Problem — Retype the whole listing, character for character.

Input data —
★ ★ ★ ★
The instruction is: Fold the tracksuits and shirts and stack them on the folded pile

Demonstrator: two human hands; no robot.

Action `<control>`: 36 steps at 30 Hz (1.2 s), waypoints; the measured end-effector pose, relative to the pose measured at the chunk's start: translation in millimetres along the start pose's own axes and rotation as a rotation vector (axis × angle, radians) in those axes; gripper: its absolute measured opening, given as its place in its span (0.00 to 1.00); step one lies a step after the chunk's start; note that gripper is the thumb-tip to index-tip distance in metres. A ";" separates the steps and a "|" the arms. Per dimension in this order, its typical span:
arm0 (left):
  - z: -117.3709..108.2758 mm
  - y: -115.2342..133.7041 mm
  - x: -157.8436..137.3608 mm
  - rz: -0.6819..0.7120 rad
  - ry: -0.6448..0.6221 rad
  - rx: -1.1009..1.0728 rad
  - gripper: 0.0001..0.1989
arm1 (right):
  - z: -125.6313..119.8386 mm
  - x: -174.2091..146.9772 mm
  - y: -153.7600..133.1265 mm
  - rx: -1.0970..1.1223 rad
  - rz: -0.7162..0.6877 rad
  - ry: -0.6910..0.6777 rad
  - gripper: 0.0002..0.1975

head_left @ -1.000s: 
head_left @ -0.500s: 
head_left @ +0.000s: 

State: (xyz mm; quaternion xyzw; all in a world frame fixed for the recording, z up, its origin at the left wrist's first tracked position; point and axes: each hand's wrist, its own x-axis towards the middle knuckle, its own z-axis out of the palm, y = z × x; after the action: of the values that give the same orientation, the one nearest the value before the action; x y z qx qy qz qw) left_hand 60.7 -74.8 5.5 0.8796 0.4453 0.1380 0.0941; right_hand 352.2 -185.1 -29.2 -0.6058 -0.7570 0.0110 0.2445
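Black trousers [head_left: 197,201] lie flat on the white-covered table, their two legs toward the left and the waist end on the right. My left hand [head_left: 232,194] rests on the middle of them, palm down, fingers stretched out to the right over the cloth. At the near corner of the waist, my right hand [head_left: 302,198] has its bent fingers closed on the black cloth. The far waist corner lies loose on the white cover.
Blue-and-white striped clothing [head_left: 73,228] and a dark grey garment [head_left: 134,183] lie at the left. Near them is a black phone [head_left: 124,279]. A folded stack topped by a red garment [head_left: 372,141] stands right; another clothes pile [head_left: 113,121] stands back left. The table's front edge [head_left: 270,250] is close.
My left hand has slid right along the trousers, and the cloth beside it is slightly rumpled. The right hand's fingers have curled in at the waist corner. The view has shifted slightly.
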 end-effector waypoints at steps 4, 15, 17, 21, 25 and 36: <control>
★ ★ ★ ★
Task result —
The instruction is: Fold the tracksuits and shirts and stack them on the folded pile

Demonstrator: two human hands; no robot.

Action `<control>`: 36 steps at 30 Hz (1.2 s), waypoints; the measured end-effector pose, relative to the pose measured at the chunk's start: translation in millimetres along the start pose's own axes and rotation as a rotation vector (axis × angle, radians) in those axes; gripper: its absolute measured opening, given as its place in its span (0.00 to 1.00); step one lies a step after the chunk's start; note that gripper is the thumb-tip to index-tip distance in metres. A ";" separates the steps and a "|" the arms. Per dimension in this order, its typical span:
arm0 (left):
  - z: -117.3709..108.2758 mm
  - y: -115.2342..133.7041 mm
  - x: -157.8436..137.3608 mm
  - rz: -0.6819..0.7120 rad
  - ry: -0.6448..0.6221 rad
  - rx: -1.1009..1.0728 rad
  - gripper: 0.0001..0.1989
arm1 (right):
  - z: -125.6313..119.8386 mm
  - x: -174.2091..146.9772 mm
  - y: -153.7600..133.1265 mm
  - rx: -1.0970..1.1223 rad
  - rz: -0.7162..0.6877 rad
  - ry: -0.6910..0.6777 rad
  - gripper: 0.0002..0.1975

head_left @ -1.000s: 
head_left @ -0.500s: 
head_left @ +0.000s: 

State: (xyz mm; quaternion xyzw; all in a world frame fixed for the recording, z up, its origin at the left wrist's first tracked position; point and axes: each hand's wrist, its own x-axis towards the middle knuckle, its own z-axis out of the palm, y = z × x; after the action: of the values that give the same orientation, the one nearest the value before the action; x y z qx qy qz qw) left_hand 60.7 -74.8 5.5 0.8796 0.4453 0.1380 0.0941; right_hand 352.2 -185.1 -29.2 -0.6058 -0.7570 0.0110 0.2445
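Black trousers [head_left: 197,201] lie flat on the white-covered table, their two legs toward the left and the waist end on the right. My left hand [head_left: 232,194] rests on the middle of them, palm down, fingers stretched out to the right over the cloth. At the near corner of the waist, my right hand [head_left: 302,198] has its bent fingers closed on the black cloth. The far waist corner lies loose on the white cover.
Blue-and-white striped clothing [head_left: 73,228] and a dark grey garment [head_left: 134,183] lie at the left. Near them is a black phone [head_left: 124,279]. A folded stack topped by a red garment [head_left: 372,141] stands right; another clothes pile [head_left: 113,121] stands back left. The table's front edge [head_left: 270,250] is close.
My left hand has slid right along the trousers, and the cloth beside it is slightly rumpled. The right hand's fingers have curled in at the waist corner. The view has shifted slightly.
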 end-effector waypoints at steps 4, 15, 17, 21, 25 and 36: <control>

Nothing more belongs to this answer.